The Rockefellers’ depopulation agenda eventually influenced U.S. foreign policy. In 1974, under the direction of National Security Advisor Henry Kissinger for President Richard Nixon, the government completed a report titled National Security Study Memorandum 200 (NSSM 200): Implications of Worldwide Population Growth for U.S. Security and Overseas Interests, otherwise known as the “Kissinger Report.” The report saw the incoming population bomb as a national security threat, and targeted 13 nations for population control efforts: India, Bangladesh, Pakistan, Nigeria, Mexico, Indonesia, Brazil, the Philippines, Thailand, Egypt, Turkey, Ethiopia and Colombia. As reported by Human Life International:
[The Kissinger Report] identifies four tools that can be used to slow the growth of a nation, with particular emphasis on its young population. These are:
- The legalization of abortion
- Financial incentives for countries to increase their abortion, sterilization and contraception-use rates
- Indoctrination of children through sex education and propaganda
- Mandatory population control and coercion of other forms, such as withholding disaster and food aid unless an LDC [less-developed country] implements population control programs.

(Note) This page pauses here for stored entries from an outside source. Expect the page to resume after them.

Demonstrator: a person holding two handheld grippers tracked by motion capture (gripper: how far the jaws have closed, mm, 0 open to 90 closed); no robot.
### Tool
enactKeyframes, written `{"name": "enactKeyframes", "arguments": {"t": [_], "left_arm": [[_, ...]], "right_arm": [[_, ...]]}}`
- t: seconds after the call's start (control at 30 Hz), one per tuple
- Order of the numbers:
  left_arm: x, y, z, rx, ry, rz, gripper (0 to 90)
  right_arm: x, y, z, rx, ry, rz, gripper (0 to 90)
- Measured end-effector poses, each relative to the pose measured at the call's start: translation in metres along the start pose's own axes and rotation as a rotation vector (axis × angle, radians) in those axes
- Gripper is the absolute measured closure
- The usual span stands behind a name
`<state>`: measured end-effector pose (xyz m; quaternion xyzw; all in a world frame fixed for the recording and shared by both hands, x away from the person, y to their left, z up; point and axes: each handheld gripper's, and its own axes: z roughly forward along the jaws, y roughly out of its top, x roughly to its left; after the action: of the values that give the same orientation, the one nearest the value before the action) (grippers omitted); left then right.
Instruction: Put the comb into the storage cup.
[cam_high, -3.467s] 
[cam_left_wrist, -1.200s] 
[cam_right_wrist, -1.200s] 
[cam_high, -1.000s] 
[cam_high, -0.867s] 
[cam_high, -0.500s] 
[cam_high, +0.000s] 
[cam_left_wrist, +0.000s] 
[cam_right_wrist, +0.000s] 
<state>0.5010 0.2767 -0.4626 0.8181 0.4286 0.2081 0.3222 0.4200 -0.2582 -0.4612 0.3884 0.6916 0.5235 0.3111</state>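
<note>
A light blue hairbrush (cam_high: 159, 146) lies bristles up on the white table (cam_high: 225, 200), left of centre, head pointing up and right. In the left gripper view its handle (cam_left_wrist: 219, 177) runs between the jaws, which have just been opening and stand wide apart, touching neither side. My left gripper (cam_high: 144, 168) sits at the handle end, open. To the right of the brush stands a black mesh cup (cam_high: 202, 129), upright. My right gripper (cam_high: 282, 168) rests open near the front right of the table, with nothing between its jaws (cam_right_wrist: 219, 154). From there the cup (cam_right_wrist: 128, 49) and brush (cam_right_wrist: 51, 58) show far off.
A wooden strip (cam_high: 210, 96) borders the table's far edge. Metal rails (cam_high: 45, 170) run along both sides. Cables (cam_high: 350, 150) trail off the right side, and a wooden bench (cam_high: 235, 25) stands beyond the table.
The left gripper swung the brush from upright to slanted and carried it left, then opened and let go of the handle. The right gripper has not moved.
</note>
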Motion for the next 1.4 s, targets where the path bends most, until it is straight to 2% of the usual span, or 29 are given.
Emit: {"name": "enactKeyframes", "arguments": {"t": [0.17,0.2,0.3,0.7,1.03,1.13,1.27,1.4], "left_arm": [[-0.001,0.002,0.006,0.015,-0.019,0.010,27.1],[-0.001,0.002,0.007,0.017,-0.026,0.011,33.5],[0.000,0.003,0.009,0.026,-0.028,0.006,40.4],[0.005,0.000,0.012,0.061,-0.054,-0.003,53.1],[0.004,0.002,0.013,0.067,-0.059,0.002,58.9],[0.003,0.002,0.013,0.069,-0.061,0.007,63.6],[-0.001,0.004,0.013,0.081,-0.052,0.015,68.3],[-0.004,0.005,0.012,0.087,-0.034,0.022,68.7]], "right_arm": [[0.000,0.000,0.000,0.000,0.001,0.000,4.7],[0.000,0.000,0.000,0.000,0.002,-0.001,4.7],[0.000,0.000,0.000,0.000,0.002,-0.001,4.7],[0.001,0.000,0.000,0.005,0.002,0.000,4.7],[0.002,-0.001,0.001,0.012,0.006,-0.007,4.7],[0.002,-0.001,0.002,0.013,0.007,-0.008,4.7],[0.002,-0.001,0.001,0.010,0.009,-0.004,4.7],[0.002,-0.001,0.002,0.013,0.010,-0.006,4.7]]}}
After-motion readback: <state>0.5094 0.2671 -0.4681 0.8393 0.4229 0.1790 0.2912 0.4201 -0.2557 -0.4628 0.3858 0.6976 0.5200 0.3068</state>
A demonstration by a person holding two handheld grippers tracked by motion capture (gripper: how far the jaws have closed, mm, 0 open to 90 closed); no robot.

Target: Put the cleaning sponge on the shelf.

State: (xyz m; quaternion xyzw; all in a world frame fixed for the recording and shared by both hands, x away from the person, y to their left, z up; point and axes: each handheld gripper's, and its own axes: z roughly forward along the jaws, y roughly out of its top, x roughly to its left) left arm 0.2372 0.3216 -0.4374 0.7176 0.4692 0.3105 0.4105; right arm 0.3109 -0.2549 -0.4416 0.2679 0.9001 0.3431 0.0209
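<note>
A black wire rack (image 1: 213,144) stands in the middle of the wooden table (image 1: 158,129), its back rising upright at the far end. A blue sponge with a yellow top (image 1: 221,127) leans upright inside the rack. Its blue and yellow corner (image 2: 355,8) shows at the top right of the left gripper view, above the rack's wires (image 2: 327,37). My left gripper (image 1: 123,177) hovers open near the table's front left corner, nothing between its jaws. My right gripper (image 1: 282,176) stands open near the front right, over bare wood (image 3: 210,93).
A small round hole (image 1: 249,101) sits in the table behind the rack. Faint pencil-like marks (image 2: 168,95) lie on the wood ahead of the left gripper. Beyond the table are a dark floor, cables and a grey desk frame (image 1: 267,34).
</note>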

The report was written when overpopulation hysteria was once again rampant. In 1968, Paul Ehrlich published The Population Bomb, in which, like Malthus a century before, he warned, “The most serious consequence for the short and middle term is the possibility of massive famines in certain parts of the world, especially the poorest regions.”
It’s obvious the ideas outlined in the Kissinger Report have since been deployed.
The U.S. government still operates the Office of Population Affairs, opened in 1970.